▶ **What to produce**
Take the lines below between the one holding "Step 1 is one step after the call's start" and the one holding "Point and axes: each", inclusive, and copy them exactly. Add nothing.

▶ **Recorded data**
━━━━━━

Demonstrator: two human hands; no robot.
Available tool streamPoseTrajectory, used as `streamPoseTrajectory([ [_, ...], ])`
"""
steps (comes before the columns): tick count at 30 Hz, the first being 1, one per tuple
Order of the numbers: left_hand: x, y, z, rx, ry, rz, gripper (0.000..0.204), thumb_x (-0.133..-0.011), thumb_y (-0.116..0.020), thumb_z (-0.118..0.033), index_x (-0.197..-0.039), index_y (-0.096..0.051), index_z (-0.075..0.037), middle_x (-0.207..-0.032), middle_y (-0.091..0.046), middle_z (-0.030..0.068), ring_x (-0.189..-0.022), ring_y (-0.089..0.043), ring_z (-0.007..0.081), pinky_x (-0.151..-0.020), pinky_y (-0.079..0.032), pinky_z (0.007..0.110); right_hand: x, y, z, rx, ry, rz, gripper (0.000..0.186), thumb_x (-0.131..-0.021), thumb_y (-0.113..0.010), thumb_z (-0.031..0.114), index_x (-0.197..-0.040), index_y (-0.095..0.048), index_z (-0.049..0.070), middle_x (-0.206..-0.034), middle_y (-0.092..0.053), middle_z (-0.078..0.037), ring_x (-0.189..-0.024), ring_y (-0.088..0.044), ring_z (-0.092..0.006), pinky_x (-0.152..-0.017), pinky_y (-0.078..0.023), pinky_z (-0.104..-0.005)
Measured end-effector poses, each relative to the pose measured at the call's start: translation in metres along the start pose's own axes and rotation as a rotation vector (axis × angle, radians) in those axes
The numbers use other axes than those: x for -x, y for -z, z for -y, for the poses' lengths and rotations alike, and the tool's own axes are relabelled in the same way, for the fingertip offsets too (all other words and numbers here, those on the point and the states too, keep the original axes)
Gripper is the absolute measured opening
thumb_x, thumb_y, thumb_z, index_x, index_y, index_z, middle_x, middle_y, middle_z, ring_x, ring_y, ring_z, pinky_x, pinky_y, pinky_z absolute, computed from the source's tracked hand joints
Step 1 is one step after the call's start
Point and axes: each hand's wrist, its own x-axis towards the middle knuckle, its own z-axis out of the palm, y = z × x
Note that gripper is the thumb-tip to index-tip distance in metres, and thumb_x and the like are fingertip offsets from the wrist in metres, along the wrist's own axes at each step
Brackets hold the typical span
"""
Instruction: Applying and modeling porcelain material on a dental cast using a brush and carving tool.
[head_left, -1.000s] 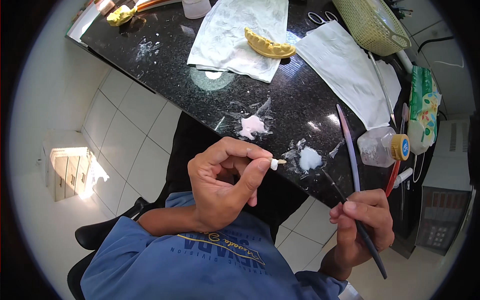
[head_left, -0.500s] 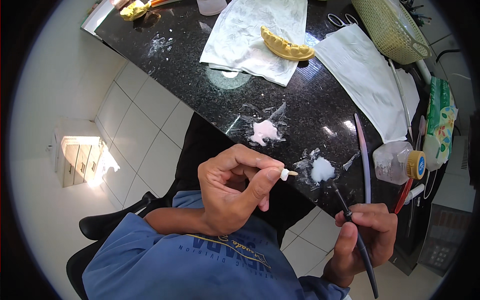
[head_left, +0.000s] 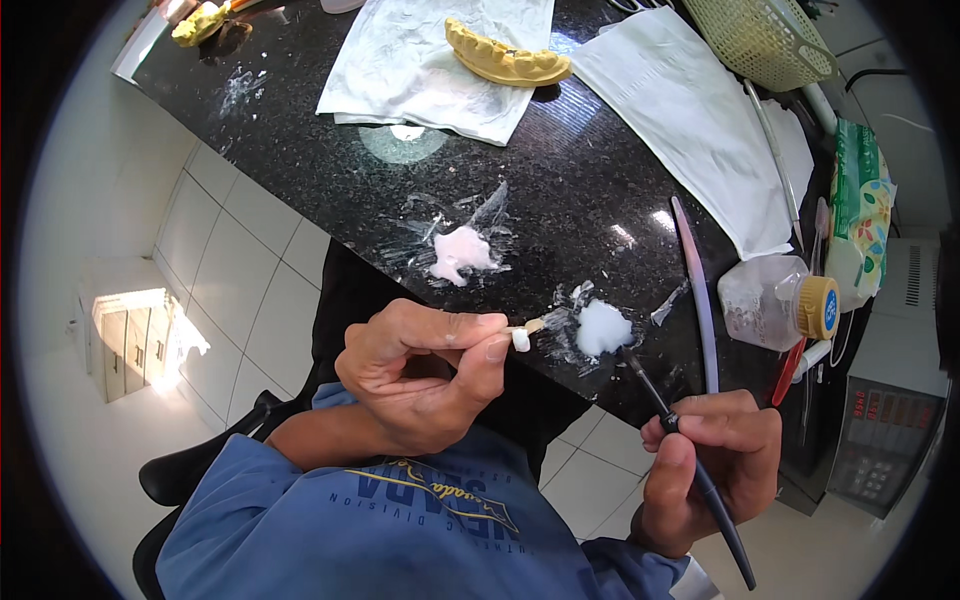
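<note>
My left hand [head_left: 420, 375] pinches a small white tooth-shaped piece [head_left: 520, 341] with a tan stub, between thumb and forefinger, just off the worktop's edge. In my right hand [head_left: 715, 455] is a slim black brush [head_left: 653, 390], gripped by fingers and thumb. Its tip meets the right edge of a white powdery or pasty mound [head_left: 603, 328] on the dark speckled worktop [head_left: 560, 225]. A smeared pale pink mound [head_left: 463, 253] lies to the left, beyond my left hand.
A yellow dental arch model [head_left: 507, 62] rests on a white cloth [head_left: 420, 80]. To the right are a pink-and-lilac stick [head_left: 697, 290], a clear jar [head_left: 762, 300] with a gold lid, a white tissue sheet [head_left: 690, 130], a green packet [head_left: 860, 210] and a perforated basket [head_left: 765, 45].
The whole view has shifted, so the worktop sits further left and up. My left hand has turned the small piece, its white part now facing downward. The brush tip stays at the white mound.
</note>
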Motion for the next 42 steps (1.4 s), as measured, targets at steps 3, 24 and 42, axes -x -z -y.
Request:
streamPoseTrajectory([
  [3,0.002,0.0,0.002,0.007,-0.022,-0.018,0.017,-0.078,-0.07,0.003,-0.092,-0.06,0.003,-0.074,-0.067,0.0108,-0.062,-0.061,0.0044,-0.053,-0.049,0.017,-0.001,0.002,0.001,0.002,-0.033,0.044,0.018,-0.062,-0.066,0.0,-0.077,-0.058,-0.002,-0.062,-0.061,-0.01,-0.053,-0.063,-0.0191,-0.046,-0.047,-0.0235],
  [24,0.007,0.004,0.005,-0.028,-0.008,-0.016,0.019,-0.078,-0.071,-0.002,-0.091,-0.058,0.002,-0.073,-0.067,0.0095,-0.063,-0.065,0.0095,-0.053,-0.051,0.019,-0.001,-0.003,0.02,0.013,-0.259,0.049,0.032,-0.081,-0.07,0.024,-0.083,-0.048,0.0,-0.07,-0.053,-0.012,-0.052,-0.052,-0.0124,-0.045,-0.046,-0.0223],
  [42,-0.002,-0.004,0.006,-0.021,-0.024,-0.044,0.018,-0.072,-0.077,-0.001,-0.085,-0.064,0.001,-0.063,-0.066,0.0083,-0.052,-0.062,0.0073,-0.045,-0.045,0.018,0.005,-0.017,0.014,-0.198,0.136,0.303,0.031,-0.074,-0.066,-0.001,-0.096,-0.046,0.002,-0.079,-0.051,-0.009,-0.058,-0.059,-0.0176,-0.051,-0.05,-0.0257],
])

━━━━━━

▶ **Solution to this exercise**
Step 1 is one step after the call's start
Point and axes: each hand's wrist, its own x-axis towards the middle knuckle, its own z-axis out of the palm, y = z × x

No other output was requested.